Intervention de Jean-Yves Legall

Commission des affaires étrangères, de la défense et des forces armées — Réunion du 1er juillet 2014 : 1ère réunion
Avenir de la stratégie spatiale européenne — Table ronde

Jean-Yves Legall, président du Centre national d'études spatiales :

Je souhaite revenir sur la problématique des lanceurs. Il s'agit en effet d'un élément stratégique, dans la mesure où il ne peut y avoir de politique spatiale autonome sans un accès indépendant à l'espace.

Force est de constater que l'Europe a traversé des périodes difficiles en matière de développement de ses lanceurs. La mise au point des fusées Ariane 1 à 4 a été compliquée, le développement d'Ariane 5 aussi. La décision de construire le lanceur Ariane 5 a été prise le 31 janvier 1985 lors de la conférence de Rome ; après plusieurs échecs, ce n'est qu'en 1996 que le premier vol a eu lieu. Parallèlement, l'augmentation des lancements de fusées pour des prix relativement bas a entraîné une perte d'hégémonie des principaux industriels européens.

L'impulsion d'une nouvelle architecture spatiale a été donnée en 2009. Le Premier ministre de l'époque, François Fillon, a demandé un rapport sur l'avenir des lanceurs européens à MM. Laurent Collet-Billon, délégué général pour l'armement, Bernard Bigot, administrateur général du Commissariat à l'énergie atomique (CEA) et Yannick d'Escatha, président-directeur général du CNES. Ce rapport a analysé les besoins institutionnels, en exposant les enjeux pour les puissances publiques européennes et pour les lanceurs, en termes de systèmes de lancement, d'organisation et de gouvernance ; il a présenté les besoins du marché commercial de lancements, l'offre mondiale en la matière et les positions d'Ariane Space sur ce marché ; enfin, il a rappelé le temps requis par le développement d'un nouveau lanceur.

On ne peut imaginer une politique spatiale sans une politique des lanceurs. La France et l'Union européenne ont ainsi souhaité atteindre la maturité technique et opérationnelle dans le domaine des équipements spatiaux, afin de garantir à l'Europe un accès à l'espace dont elle a besoin pour réaliser les ambitions de sa politique.

Afin de maximiser ses chances, l'industrie spatiale européenne doit poursuivre ses efforts dans trois directions. D'abord, continuer de garantir l'accès européen à l'espace, qui avait commencé en 1974 avec le lancement du satellite Symphonie, premier satellite de télécommunications réalisé en France et en Europe. Ensuite, disposer d'un lanceur compétitif sur le marché commercial, alors que le succès d'Ariane 5 a conforté l'Europe comme une des régions leaders de la conquête spatiale. Enfin, pérenniser les compétences et les savoir-faire français dans la conception de lanceurs et de satellites, qui sont un trésor national, une compétence unique, que le monde entier nous envie.

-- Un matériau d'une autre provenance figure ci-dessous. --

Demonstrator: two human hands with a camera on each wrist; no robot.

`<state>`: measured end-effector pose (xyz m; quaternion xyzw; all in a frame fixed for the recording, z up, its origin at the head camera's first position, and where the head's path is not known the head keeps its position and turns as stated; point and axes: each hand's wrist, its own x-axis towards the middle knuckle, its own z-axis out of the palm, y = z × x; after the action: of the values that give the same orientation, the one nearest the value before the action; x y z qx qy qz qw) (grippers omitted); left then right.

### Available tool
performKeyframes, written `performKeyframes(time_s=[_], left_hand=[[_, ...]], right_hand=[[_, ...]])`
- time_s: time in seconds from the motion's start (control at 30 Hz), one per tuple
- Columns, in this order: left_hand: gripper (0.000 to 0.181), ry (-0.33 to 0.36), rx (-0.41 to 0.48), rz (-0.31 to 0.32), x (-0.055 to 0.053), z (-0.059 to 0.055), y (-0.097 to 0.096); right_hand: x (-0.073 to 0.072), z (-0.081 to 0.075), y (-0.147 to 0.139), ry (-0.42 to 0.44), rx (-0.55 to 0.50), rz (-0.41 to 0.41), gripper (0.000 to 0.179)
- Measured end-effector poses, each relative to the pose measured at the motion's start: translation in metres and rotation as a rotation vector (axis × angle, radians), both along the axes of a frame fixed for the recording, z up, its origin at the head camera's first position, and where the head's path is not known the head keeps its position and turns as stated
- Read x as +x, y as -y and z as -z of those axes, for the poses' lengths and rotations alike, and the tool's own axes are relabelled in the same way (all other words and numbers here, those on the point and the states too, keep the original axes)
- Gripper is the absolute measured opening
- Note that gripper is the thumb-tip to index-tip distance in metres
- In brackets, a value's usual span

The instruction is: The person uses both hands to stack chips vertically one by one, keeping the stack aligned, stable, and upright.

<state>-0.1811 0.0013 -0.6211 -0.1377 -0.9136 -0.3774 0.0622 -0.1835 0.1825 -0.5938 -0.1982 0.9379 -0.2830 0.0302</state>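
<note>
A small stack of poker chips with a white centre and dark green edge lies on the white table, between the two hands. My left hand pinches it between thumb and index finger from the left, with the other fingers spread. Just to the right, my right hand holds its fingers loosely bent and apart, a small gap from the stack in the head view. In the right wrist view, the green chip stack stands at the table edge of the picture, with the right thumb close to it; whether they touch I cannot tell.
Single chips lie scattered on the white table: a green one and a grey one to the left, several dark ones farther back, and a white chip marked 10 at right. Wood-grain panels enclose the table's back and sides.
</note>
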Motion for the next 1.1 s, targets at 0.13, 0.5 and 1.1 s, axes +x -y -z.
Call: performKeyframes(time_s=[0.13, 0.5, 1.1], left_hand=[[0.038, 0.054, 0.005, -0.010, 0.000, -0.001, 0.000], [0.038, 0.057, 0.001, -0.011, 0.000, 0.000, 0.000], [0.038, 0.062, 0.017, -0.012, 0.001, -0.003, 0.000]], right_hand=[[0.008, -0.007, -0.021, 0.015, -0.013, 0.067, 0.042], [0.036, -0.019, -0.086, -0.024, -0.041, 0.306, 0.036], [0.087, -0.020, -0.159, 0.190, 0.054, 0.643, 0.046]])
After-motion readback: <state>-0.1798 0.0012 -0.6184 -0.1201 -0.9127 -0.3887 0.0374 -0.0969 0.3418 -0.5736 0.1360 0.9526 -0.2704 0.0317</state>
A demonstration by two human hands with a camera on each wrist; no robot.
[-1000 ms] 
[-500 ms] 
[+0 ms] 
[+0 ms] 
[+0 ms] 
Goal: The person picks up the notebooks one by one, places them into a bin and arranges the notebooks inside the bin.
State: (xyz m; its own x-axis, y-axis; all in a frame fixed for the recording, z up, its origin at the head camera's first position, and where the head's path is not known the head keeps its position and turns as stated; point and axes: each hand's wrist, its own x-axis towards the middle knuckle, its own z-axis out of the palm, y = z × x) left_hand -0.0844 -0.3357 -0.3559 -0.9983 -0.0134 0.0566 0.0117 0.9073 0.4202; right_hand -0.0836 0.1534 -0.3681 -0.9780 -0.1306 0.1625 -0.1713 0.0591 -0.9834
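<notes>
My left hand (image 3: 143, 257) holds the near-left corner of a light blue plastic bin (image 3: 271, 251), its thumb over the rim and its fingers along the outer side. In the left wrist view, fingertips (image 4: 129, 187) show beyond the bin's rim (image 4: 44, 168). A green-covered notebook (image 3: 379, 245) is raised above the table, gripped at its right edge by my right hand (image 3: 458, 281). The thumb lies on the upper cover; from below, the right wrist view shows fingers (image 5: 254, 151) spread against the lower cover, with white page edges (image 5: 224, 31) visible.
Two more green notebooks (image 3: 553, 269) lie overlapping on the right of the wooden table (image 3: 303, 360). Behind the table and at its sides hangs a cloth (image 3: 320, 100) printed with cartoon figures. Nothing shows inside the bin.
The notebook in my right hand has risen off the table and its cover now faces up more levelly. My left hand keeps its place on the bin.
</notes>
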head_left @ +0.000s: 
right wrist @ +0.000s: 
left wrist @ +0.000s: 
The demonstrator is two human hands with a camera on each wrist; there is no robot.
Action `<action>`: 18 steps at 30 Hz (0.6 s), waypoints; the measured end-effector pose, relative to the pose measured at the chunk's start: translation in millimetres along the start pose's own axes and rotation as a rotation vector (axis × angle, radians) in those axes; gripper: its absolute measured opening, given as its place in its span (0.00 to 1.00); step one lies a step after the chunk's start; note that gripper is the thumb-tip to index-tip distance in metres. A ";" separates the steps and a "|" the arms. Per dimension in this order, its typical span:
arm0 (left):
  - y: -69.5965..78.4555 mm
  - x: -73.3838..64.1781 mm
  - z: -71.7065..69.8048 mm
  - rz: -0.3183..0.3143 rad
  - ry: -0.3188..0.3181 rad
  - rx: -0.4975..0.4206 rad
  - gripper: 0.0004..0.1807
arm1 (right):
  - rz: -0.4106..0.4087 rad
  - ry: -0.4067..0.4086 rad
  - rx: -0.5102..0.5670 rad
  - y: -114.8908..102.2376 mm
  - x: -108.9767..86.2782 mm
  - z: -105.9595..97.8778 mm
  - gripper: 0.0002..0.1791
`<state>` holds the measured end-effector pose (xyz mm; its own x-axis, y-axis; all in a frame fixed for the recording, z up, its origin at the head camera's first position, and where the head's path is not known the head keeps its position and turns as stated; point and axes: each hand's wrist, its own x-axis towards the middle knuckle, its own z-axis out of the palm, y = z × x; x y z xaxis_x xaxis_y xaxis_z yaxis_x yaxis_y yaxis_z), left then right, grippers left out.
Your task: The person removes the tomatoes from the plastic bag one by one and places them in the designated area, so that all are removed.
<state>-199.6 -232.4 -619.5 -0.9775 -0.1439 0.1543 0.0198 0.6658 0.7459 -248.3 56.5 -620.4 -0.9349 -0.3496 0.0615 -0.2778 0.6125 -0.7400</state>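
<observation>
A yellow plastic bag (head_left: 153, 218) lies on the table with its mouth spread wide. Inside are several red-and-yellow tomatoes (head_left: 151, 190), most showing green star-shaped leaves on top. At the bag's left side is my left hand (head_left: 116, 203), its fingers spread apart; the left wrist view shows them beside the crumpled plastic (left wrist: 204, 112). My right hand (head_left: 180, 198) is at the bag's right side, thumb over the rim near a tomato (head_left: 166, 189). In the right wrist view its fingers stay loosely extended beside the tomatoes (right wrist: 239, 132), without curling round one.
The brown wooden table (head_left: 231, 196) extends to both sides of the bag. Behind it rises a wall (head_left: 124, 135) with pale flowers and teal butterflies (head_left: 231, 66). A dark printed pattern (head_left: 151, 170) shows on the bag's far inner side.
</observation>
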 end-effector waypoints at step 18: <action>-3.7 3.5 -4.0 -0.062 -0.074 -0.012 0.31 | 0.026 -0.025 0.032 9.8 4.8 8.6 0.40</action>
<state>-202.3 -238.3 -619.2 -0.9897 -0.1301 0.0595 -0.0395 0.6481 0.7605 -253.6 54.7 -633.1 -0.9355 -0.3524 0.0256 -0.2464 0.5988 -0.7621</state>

Trois conditions sont nécessaires pour maintenir l'aura dont jouit à présent le lanceur Ariane. Premièrement, une conception simplifiée, avec un objectif de coût revu à la baisse. Deuxièmement, un marché institutionnel garanti. Alors qu'Ariane 5 lance des satellites commerciaux, les Allemands ont choisi Space X pour lancer leurs satellites radars ; il n'y a que la France qui soit fidèle à Ariane ! Troisièmement, un lanceur qui soit développé, produit, exploité, commercialisé par une organisation intégrée et, par conséquent, beaucoup plus performante.

En outre, une meilleure gouvernance des investissements financiers permettra de développer des projets pérennes sur le long terme. La sanctuarisation des budgets se présente en effet, à l'échelle mondiale, comme l'une des composantes de la réussite des programmes spatiaux.